Der Bundesverband SchienenNahverkehr kritisiert die Debatte um die Entkriminalisierung des Schwarzfahrens. Diese Diskussion gehe nach Ansicht des Verbands an den wichtigen Themen vorbei.
Zur Diskussion über eine mögliche Entkriminalisierung des Schwarzfahrens hat sich der Bundesverband SchienenNahverkehr (BSN) kritisch geäußert. Die aus dem Bundesjustizministerium angestoßene Debatte gehe an zentralen Herausforderungen im öffentlichen Verkehr vorbei, heißt es von den Branchenvertretern.

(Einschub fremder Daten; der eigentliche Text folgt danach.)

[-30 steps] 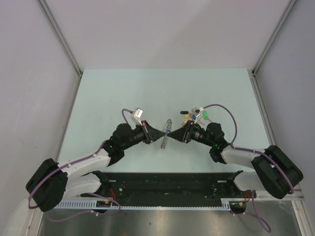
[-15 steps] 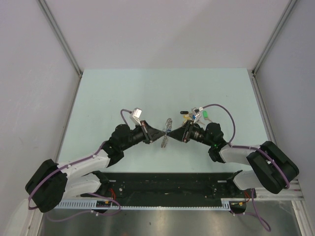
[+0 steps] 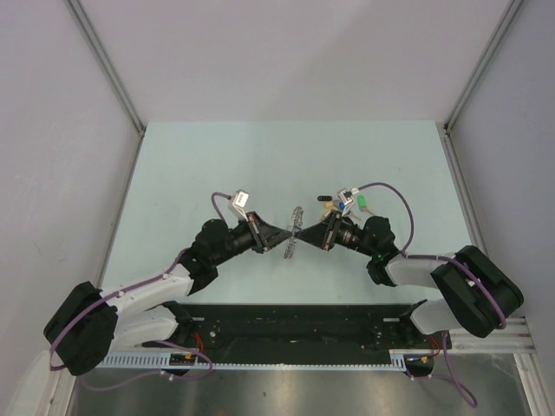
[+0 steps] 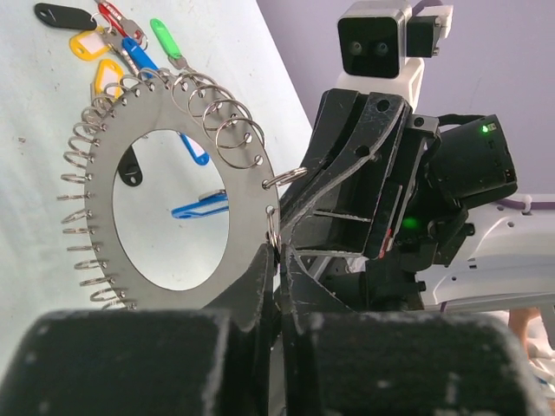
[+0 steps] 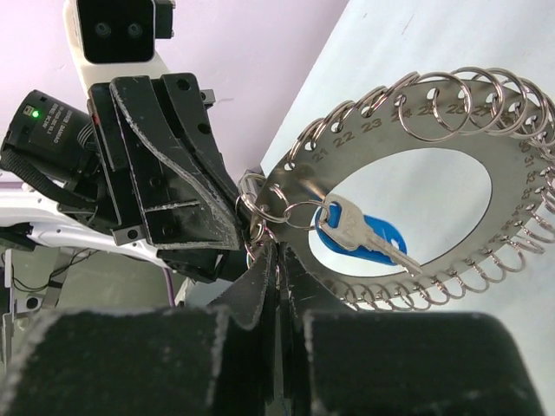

Geschäftsführer Jan Görnemann warnte, dass ein Wegfall strafrechtlicher Konsequenzen zu höheren Schwarzfahrerquoten, Einnahmeverlusten und möglichen Sicherheitsproblemen führen könne. Die Finanzierung von Nah- und Regionalverkehr sei wesentlich auf Fahrgelderlöse angewiesen.
Stattdessen fordert der Verband, den Zugang zum öffentlichen Personennahverkehr zu verbessern und zugleich wirtschaftlich tragfähige Tarifmodelle sicherzustellen. Als Beispiel nennt der Verband das Deutschlandticket, das bundesweit einen vergleichsweise günstigen Zugang ermögliche.
Der Schienenpersonennahverkehr (SPNV) erfülle eine zentrale Rolle für die gesellschaftliche Teilhabe. Daher müsse das Thema Schwarzfahren stärker als sozialpolitische Herausforderung betrachtet werden, um langfristig sowohl Nutzung als auch Finanzierung des Systems zu sichern.